Your assignment:
Tally the lines in the data below in which the word "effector" occurs, then give only the total.

Supplied material:
BEGIN

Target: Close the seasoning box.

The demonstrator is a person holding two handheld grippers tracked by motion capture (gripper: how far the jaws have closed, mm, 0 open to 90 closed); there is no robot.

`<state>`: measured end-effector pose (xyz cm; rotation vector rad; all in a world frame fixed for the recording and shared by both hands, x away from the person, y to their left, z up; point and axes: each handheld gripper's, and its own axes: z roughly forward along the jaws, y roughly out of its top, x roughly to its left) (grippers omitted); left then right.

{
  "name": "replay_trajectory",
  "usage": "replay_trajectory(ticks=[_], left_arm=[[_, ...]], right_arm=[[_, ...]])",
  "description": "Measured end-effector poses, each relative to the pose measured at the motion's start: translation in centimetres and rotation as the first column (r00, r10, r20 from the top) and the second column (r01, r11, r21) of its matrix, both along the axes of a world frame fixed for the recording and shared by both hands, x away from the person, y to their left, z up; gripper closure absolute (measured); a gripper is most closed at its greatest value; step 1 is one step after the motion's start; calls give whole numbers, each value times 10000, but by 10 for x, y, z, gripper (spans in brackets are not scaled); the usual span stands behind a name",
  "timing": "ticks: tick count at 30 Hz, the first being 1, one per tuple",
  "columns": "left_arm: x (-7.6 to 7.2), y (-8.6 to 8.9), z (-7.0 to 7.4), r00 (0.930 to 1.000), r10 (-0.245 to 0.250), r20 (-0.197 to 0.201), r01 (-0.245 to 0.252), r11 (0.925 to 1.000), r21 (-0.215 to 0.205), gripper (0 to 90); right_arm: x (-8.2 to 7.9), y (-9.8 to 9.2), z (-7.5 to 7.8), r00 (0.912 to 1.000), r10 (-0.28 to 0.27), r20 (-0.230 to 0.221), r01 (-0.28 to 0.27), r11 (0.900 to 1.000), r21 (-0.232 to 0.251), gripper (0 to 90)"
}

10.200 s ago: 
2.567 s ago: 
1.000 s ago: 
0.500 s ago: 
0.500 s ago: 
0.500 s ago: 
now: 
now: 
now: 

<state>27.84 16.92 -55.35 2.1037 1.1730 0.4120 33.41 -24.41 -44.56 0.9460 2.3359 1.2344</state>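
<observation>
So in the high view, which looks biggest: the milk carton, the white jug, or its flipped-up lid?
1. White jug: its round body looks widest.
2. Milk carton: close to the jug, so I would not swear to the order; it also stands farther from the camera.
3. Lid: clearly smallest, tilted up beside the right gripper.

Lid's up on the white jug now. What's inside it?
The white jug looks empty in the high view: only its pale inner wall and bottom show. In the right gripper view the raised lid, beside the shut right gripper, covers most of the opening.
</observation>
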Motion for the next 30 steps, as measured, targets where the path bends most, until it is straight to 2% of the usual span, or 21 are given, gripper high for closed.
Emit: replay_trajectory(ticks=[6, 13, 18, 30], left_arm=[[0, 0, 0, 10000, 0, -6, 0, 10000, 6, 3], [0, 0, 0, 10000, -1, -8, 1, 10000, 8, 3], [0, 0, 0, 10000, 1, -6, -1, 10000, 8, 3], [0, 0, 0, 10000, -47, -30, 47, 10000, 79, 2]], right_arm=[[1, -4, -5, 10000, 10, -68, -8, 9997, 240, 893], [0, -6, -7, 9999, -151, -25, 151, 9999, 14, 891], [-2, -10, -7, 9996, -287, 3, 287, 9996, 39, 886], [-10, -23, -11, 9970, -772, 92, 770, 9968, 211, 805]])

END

Task solution:
2